For this exercise, repeat the whole listing below exactly. Leave the pictures out.

- - - - -

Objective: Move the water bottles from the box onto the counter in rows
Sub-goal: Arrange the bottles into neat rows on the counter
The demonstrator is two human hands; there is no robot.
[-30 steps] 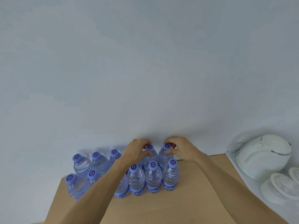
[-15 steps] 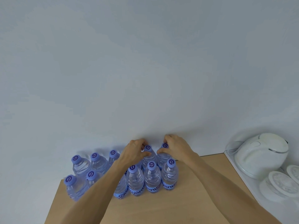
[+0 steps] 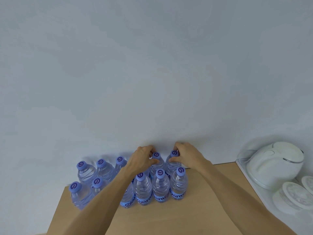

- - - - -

WRITTEN RESPONSE:
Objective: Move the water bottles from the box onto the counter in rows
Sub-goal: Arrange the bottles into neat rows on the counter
The demonstrator is two human hands; there is no robot.
[-30 steps] 
[-15 steps] 
[+0 steps] 

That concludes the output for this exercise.